Source data:

——————

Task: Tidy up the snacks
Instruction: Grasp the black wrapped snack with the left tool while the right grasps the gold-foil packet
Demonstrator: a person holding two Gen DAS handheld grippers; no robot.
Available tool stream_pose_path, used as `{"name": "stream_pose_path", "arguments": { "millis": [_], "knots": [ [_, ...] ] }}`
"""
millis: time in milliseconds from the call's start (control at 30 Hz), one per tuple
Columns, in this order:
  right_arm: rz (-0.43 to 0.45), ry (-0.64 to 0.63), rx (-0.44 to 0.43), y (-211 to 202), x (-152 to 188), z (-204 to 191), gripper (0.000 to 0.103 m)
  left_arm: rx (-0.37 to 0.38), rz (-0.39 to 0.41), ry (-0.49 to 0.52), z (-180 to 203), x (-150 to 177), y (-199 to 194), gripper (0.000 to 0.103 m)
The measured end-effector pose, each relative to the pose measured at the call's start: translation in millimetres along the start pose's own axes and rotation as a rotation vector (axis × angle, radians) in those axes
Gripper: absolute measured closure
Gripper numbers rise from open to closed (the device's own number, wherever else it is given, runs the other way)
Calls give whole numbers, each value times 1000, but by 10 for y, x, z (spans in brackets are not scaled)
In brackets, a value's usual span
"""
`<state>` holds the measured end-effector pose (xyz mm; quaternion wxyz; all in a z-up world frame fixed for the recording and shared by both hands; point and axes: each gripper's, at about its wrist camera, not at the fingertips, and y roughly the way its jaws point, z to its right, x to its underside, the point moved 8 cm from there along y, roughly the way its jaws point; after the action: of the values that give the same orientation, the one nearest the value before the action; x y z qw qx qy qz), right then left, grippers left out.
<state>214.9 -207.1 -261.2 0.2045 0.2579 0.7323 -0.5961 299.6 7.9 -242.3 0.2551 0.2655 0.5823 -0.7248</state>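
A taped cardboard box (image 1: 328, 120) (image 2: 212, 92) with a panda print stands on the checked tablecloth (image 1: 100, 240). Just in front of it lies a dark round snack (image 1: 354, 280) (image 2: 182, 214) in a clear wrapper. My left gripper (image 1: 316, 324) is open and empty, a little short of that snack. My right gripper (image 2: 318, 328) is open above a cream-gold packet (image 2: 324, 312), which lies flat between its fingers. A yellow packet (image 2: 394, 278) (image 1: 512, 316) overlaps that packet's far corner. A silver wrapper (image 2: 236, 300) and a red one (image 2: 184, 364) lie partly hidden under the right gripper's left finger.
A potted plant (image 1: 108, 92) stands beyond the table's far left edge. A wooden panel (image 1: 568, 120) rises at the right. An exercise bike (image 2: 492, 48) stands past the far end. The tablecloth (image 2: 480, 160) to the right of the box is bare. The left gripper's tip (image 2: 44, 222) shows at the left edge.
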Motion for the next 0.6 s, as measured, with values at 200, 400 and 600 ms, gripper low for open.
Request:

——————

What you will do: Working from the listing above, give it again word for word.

Response to this exercise:
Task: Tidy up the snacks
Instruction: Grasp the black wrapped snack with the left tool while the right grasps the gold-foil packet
Demonstrator: a person holding two Gen DAS handheld grippers; no robot.
Available tool stream_pose_path, used as `{"name": "stream_pose_path", "arguments": { "millis": [_], "knots": [ [_, ...] ] }}`
"""
millis: time in milliseconds from the call's start (control at 30 Hz), one per tuple
Columns, in this order:
  right_arm: rz (-0.43 to 0.45), ry (-0.64 to 0.63), rx (-0.44 to 0.43), y (-211 to 202), x (-152 to 188), z (-204 to 191), gripper (0.000 to 0.103 m)
  left_arm: rx (-0.37 to 0.38), rz (-0.39 to 0.41), ry (-0.49 to 0.52), z (-180 to 203), x (-150 to 177), y (-199 to 194), gripper (0.000 to 0.103 m)
The measured end-effector pose, each relative to the pose measured at the call's start: translation in millimetres along the start pose's own axes and rotation as a rotation vector (axis × angle, radians) in those axes
Gripper: absolute measured closure
Gripper numbers rise from open to closed (the device's own number, wherever else it is given, runs the other way)
Calls give whole numbers, each value times 1000, but by 10 for y, x, z (spans in brackets are not scaled)
In brackets, a value's usual span
"""
`<state>` holds the measured end-effector pose (xyz mm; quaternion wxyz; all in a z-up world frame fixed for the recording and shared by both hands; point and axes: each gripper's, at about its wrist camera, not at the fingertips, and y roughly the way its jaws point, z to its right, x to its underside, the point moved 8 cm from there along y, roughly the way its jaws point; after the action: of the values that give the same orientation, the one nearest the value before the action; x y z qw qx qy qz), right then left, grippers left out.
<state>214.9 -207.1 -261.2 0.2045 0.2579 0.7323 -0.5961 299.6 7.9 -242.3 0.2551 0.2655 0.5823 -0.7248</state>
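A taped cardboard box (image 1: 328, 120) (image 2: 212, 92) with a panda print stands on the checked tablecloth (image 1: 100, 240). Just in front of it lies a dark round snack (image 1: 354, 280) (image 2: 182, 214) in a clear wrapper. My left gripper (image 1: 316, 324) is open and empty, a little short of that snack. My right gripper (image 2: 318, 328) is open above a cream-gold packet (image 2: 324, 312), which lies flat between its fingers. A yellow packet (image 2: 394, 278) (image 1: 512, 316) overlaps that packet's far corner. A silver wrapper (image 2: 236, 300) and a red one (image 2: 184, 364) lie partly hidden under the right gripper's left finger.
A potted plant (image 1: 108, 92) stands beyond the table's far left edge. A wooden panel (image 1: 568, 120) rises at the right. An exercise bike (image 2: 492, 48) stands past the far end. The tablecloth (image 2: 480, 160) to the right of the box is bare. The left gripper's tip (image 2: 44, 222) shows at the left edge.
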Motion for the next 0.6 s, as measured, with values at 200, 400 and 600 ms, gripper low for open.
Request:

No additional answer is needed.